When drafting a will, you need to decide who’ll be the executor or personal representative handling your estate when you die.
Individuals who serve in these roles are fiduciaries with a duty to properly administer your estate. When selecting an executor or personal representative, many people gravitate toward individuals they feel should handle the task — for example, a surviving spouse or oldest child.
But you should also consider whether the person has the requisite time, financial savvy and attention to detail. Dealing with all the tasks to close an estate can be a tough, time-consuming job.
This may lead you to wonder about naming two people to the job so you take some of the burden off of a single person or combine the skills of one individual with the attributes of another. Or, you may have another reason altogether, such as not wanting to hurt someone’s feelings.
Weigh the decision carefully. There are cases in which co-executors or co-personal representatives work well together. But there are times when it can lead to delays in administration, strife and even litigation. You may think you’re easing the burden when you may actually be adding to it.
In many cases, it’s best to have one executor or personal representative because it’s easier and more efficient. If the person named in your will dies or cannot take on the role, a successor or alternate executor or personal representative can (and should) be named.
If you believe you don’t have anyone who can act alone, then selecting co-fiduciaries may be the choice you want to make. Just make sure the two parties can work together.

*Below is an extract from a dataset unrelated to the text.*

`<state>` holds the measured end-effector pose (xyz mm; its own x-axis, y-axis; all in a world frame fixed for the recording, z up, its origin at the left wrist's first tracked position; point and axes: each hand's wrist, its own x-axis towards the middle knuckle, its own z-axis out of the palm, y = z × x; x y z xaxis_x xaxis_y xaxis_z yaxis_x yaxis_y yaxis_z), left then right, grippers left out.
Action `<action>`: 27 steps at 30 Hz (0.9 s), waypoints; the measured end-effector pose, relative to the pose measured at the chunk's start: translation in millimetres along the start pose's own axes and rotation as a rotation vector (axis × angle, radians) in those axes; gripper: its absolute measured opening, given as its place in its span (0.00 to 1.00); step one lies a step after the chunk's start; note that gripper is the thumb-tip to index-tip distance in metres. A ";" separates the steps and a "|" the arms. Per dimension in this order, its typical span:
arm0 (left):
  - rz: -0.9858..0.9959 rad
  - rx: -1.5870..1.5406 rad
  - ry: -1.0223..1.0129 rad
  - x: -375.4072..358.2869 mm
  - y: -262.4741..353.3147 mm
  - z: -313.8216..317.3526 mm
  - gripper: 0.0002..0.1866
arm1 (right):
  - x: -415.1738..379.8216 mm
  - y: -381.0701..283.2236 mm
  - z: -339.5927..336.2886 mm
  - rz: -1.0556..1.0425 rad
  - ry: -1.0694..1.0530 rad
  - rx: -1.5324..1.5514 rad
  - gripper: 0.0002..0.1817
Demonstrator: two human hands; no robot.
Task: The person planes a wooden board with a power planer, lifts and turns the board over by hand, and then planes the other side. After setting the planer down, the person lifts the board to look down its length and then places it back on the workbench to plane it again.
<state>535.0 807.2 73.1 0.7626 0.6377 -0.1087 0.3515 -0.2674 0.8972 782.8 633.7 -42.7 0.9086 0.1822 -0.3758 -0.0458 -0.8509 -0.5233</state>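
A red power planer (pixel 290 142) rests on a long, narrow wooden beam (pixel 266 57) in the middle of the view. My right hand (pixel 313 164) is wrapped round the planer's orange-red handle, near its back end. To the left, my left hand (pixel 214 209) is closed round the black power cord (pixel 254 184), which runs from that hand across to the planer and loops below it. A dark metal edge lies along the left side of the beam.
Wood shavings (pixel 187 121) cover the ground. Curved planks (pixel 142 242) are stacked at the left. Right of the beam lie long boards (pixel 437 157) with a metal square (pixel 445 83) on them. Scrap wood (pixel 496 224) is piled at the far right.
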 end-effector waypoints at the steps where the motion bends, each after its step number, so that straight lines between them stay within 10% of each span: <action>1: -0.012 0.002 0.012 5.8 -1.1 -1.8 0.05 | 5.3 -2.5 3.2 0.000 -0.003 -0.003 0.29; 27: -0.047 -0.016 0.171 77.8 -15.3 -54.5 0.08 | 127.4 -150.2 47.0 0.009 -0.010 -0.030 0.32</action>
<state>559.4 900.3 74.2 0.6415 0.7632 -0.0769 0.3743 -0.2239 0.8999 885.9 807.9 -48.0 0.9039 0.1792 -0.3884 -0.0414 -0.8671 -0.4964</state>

There are many choices, including:
- A surviving spouse and an adult child,
- A surviving spouse or child and a professional, such as an attorney or CPA,
- Two or more adult children,
- A family member and a business partner, or
- A family member and an institution, such as a bank or trust company.
Sometimes a good team is a relative who knows the dynamics of the family and a professional or institutional fiduciary who can handle the financial aspects of the estate. This usually works better than having two family members handle the job. Why? Two family members may have a tendency to bring emotional baggage into the picture — if there’s any to bring.
Keep in mind, however, that more than one person can slow the process. For example, let’s say you have two children and you want to name them both because you don’t want either one to feel left out. In this scenario, they may both have to sign all documents related to the estate, including tax returns and checks to pay debts. This can be cumbersome, especially if they live far from each other.
Another concern with co-fiduciaries is that they may attempt to act alone. Communication is key. Co-executors or co-personal representatives should keep each other informed and consult with each other before making decisions.
If the two people aren’t on the same page, there could be a claim of breach of fiduciary duty if one of them believes the other is mismanaging the estate. In some cases, one of the individuals may go to probate court and ask for the other to be removed.
As you can see, it’s often advisable to name one executor or personal representative.
However, if you still want to name two or more people, choose carefully. Speak with your attorney to review the costs and benefits. Also, keep in mind that if co-executors or co-personal representatives have different attorneys, the attorneys should consult each other before making any decisions.